- The data:
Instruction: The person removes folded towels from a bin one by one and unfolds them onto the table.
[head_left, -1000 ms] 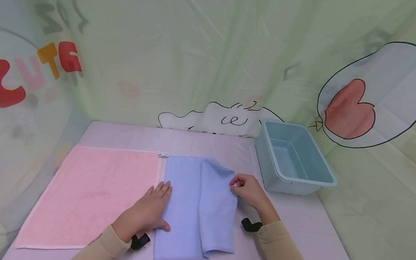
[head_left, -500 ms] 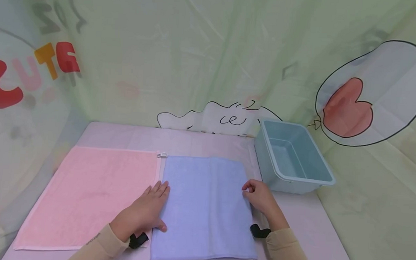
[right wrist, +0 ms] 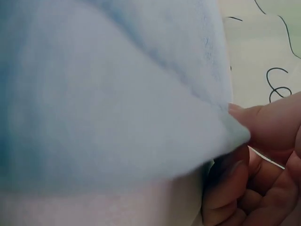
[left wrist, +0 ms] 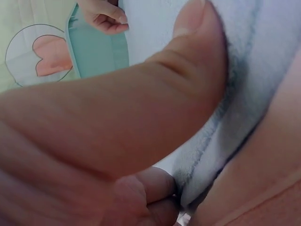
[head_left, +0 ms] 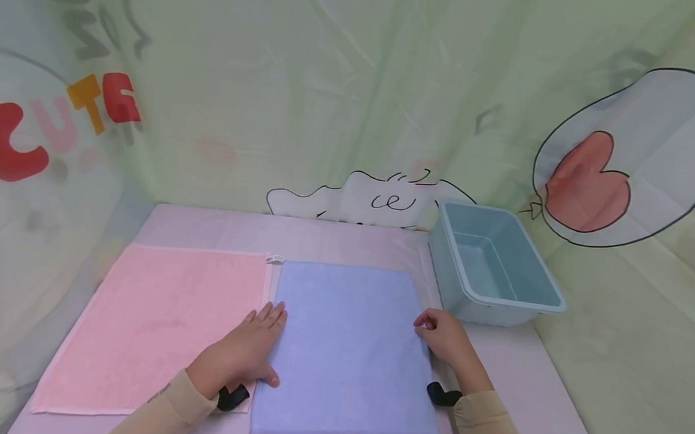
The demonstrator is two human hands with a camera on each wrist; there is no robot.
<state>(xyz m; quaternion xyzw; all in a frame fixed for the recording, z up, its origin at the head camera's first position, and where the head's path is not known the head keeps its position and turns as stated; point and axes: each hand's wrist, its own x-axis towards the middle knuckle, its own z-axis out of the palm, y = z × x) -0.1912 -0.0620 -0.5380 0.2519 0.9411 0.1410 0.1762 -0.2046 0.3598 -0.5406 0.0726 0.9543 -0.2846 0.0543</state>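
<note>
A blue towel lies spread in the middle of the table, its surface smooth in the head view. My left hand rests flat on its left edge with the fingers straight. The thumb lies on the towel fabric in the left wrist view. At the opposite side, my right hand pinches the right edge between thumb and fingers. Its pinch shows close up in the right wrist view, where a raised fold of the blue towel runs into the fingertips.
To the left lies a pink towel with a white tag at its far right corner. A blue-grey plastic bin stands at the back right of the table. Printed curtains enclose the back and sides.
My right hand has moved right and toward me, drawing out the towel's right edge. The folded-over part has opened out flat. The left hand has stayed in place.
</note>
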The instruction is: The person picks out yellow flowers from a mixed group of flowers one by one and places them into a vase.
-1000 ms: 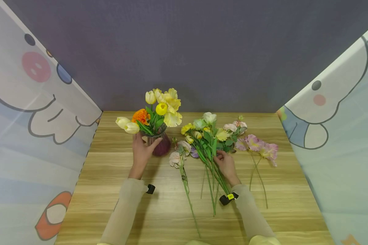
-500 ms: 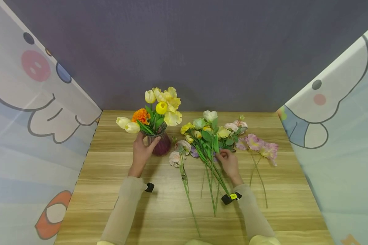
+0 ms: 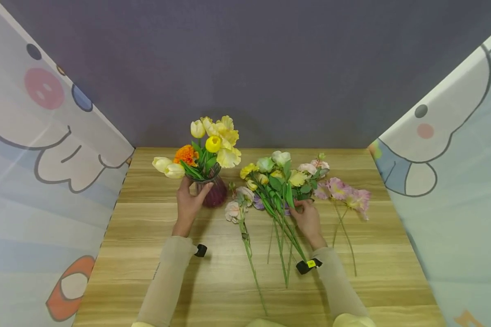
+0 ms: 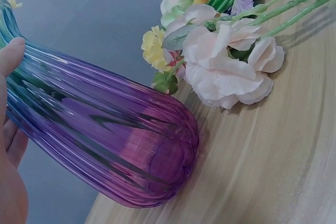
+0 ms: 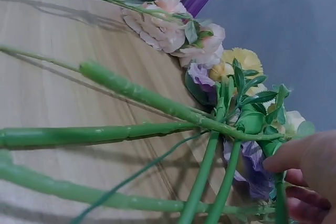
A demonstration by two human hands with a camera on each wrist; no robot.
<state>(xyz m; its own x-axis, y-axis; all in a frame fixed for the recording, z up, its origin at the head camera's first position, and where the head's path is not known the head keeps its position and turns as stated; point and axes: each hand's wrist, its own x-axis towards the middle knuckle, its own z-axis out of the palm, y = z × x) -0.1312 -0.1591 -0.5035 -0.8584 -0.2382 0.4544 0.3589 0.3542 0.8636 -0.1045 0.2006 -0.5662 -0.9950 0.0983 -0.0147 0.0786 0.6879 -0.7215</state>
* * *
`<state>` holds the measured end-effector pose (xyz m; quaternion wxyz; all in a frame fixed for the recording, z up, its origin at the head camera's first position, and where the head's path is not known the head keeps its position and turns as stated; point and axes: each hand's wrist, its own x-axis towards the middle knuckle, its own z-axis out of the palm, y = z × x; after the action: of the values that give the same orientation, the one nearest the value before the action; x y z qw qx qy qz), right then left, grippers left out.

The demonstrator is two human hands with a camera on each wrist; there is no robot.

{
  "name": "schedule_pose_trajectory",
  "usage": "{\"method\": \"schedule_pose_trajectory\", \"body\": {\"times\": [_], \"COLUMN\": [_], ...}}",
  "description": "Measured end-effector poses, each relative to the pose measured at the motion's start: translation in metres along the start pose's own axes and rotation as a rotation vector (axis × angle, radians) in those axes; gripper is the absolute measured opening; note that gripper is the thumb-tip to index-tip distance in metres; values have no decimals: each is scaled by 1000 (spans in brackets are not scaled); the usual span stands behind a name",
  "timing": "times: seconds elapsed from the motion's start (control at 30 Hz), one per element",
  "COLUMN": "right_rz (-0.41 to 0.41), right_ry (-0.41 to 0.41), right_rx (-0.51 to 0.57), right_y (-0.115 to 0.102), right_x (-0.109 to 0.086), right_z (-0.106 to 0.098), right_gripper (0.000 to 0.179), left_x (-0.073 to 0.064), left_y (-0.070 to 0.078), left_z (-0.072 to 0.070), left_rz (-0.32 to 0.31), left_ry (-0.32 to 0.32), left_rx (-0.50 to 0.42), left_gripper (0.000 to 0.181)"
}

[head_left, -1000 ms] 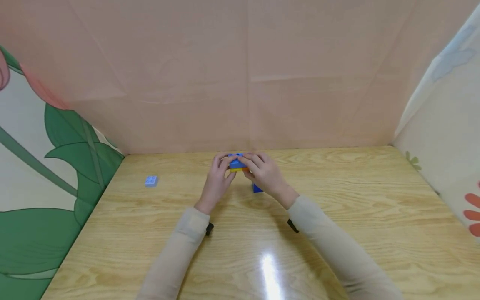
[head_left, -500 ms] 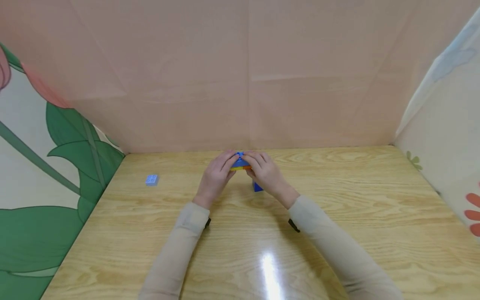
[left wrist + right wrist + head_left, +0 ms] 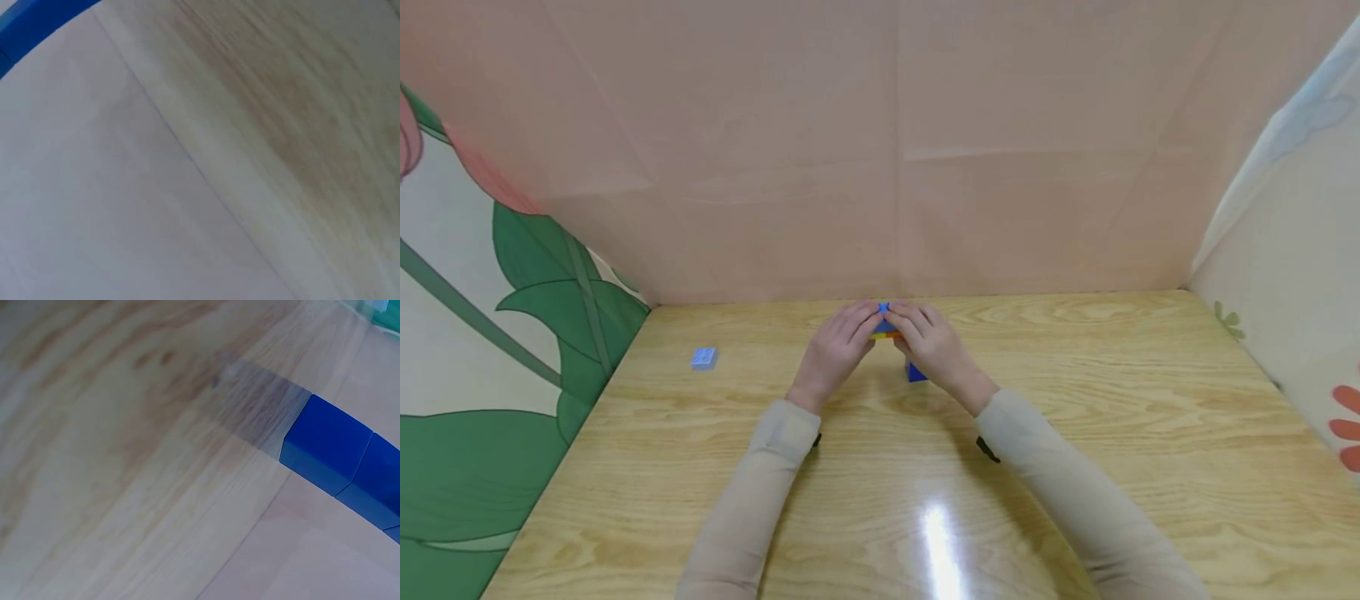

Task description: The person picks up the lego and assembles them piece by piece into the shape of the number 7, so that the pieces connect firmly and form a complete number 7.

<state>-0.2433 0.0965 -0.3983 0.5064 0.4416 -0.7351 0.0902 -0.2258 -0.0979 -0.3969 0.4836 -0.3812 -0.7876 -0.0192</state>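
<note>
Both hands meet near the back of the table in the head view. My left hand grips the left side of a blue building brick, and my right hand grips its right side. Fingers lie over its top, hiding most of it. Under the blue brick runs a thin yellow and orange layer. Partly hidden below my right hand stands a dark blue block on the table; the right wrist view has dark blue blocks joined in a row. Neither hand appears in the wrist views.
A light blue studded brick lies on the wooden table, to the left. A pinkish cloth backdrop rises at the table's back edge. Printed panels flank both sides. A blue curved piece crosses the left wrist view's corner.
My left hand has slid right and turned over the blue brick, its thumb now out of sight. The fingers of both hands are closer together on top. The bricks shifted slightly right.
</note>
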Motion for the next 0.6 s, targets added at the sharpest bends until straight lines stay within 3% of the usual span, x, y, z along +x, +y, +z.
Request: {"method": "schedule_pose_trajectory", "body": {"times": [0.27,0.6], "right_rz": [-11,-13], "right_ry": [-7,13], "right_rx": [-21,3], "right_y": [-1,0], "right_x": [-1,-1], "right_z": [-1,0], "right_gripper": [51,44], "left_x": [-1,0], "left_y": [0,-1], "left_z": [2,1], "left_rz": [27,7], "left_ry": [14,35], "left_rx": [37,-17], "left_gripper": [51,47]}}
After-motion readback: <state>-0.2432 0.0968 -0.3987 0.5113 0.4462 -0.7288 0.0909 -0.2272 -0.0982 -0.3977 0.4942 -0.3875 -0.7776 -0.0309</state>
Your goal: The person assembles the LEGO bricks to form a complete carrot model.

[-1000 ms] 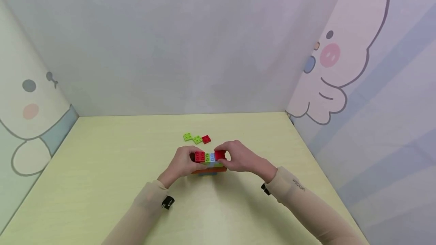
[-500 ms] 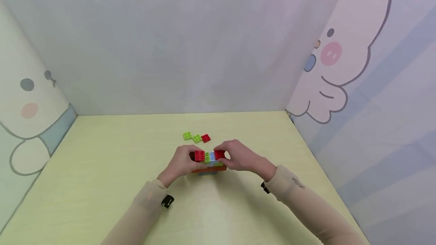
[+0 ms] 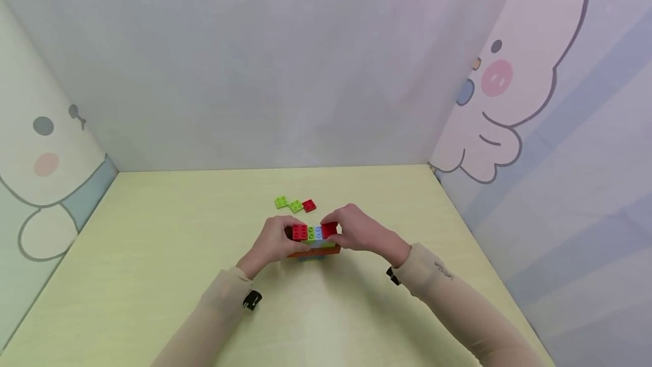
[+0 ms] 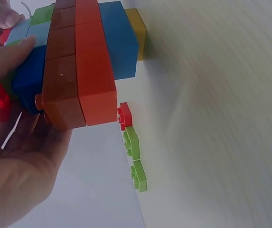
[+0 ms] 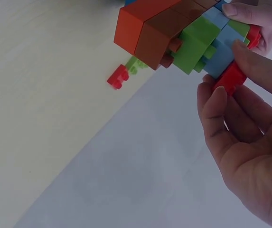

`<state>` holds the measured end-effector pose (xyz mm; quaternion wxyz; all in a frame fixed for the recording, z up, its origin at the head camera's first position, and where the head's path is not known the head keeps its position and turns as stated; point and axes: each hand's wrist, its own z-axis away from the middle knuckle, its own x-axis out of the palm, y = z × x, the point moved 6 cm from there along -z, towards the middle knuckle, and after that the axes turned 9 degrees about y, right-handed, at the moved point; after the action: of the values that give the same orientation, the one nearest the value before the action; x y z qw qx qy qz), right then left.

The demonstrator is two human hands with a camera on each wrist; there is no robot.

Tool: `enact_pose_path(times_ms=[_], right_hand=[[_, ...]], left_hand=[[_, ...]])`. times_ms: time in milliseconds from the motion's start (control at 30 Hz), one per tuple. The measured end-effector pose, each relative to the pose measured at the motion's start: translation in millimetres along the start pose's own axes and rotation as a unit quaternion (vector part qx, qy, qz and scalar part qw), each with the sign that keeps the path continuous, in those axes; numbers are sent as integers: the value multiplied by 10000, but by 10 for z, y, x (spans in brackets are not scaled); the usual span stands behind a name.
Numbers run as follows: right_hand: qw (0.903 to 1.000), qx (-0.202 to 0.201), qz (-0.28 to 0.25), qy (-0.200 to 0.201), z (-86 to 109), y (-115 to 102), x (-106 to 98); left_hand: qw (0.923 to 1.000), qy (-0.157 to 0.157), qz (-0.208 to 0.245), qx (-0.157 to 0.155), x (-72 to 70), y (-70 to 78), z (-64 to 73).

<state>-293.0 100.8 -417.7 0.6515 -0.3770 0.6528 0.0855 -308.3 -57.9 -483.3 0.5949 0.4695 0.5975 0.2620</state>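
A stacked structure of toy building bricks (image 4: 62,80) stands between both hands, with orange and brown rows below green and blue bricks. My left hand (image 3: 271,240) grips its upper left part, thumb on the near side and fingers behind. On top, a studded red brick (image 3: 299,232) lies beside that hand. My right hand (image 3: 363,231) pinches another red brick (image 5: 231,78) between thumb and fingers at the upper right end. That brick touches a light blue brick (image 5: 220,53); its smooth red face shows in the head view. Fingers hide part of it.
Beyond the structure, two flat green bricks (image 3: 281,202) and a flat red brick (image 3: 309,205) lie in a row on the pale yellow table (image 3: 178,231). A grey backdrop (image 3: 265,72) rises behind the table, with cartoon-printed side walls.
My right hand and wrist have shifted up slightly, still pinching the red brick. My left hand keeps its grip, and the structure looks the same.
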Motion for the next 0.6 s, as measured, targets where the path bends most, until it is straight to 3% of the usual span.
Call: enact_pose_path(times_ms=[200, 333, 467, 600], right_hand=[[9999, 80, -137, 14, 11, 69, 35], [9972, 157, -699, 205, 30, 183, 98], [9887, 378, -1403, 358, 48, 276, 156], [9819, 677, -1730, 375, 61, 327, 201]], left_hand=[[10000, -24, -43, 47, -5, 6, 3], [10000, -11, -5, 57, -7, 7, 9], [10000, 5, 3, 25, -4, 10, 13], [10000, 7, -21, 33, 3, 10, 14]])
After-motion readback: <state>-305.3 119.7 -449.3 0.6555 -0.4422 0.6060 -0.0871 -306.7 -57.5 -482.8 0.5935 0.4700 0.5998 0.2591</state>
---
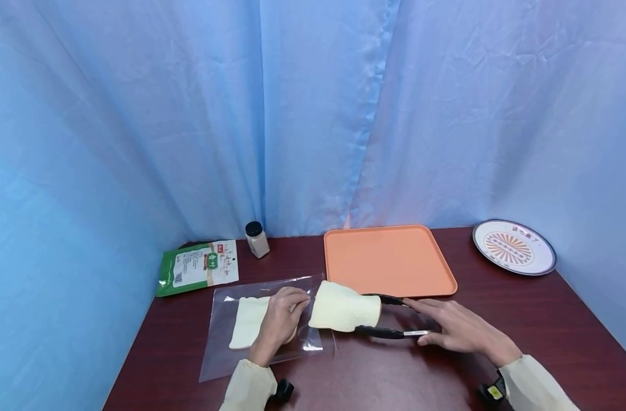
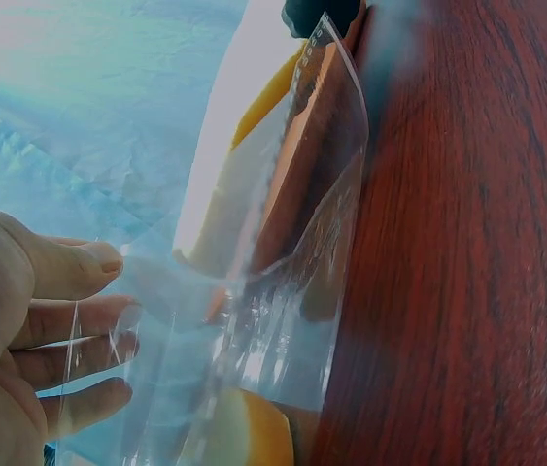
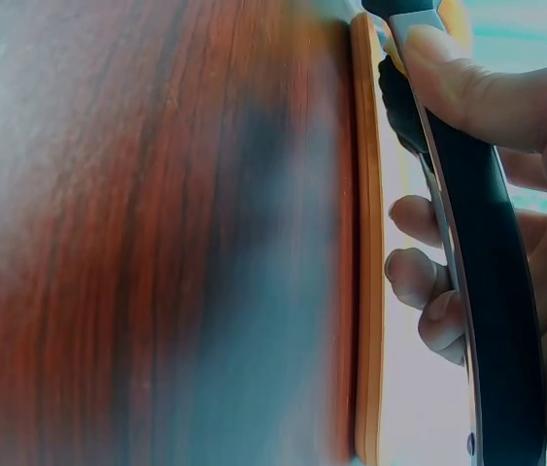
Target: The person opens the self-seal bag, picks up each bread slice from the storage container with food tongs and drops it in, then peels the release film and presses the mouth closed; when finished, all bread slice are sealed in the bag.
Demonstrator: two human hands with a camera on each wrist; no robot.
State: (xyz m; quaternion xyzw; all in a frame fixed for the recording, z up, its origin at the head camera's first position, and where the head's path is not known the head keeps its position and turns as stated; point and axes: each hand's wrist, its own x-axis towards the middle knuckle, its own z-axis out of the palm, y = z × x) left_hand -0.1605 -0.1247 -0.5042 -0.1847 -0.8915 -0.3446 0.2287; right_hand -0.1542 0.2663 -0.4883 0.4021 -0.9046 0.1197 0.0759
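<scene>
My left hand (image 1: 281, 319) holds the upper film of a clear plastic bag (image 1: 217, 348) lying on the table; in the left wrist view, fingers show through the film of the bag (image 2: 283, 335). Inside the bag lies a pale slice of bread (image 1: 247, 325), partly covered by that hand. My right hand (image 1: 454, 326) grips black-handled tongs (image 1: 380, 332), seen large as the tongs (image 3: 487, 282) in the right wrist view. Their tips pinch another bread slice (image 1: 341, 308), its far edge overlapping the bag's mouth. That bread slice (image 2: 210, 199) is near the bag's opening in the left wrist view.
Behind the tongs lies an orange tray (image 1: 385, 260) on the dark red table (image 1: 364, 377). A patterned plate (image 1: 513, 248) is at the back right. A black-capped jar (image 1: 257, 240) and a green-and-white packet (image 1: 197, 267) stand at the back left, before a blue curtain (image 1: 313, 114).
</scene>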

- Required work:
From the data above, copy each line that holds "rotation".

- Your response:
  "description": "Measured end-effector poses, each relative to the pose measured at the motion's start: translation in metres along the start pose's own axes and rotation as a rotation vector (axis × angle, radians) in those axes; gripper is the absolute measured opening; note that gripper is the thumb-tip to index-tip distance in metres; values have no decimals: each is scaled by 1000 (spans in brackets are not scaled); the usual span stands behind a name",
Tool: `enact_pose_path(times_ms=[_], right_hand=[[_, ...]], left_hand=[[_, ...]])`. times_ms: time in milliseconds from the motion's start (control at 30 Hz), one per tuple. The measured end-effector pose, each relative to the pose measured at the motion's start: translation in millimetres along the start pose's own axes and rotation as a unit quaternion (vector part qx, qy, qz and scalar part qw), each with the sign that keeps the path continuous, in those axes; numbers are sent as integers: the value multiplied by 10000, but by 10 for z, y, x (spans in brackets are not scaled); the usual span stands behind a name.

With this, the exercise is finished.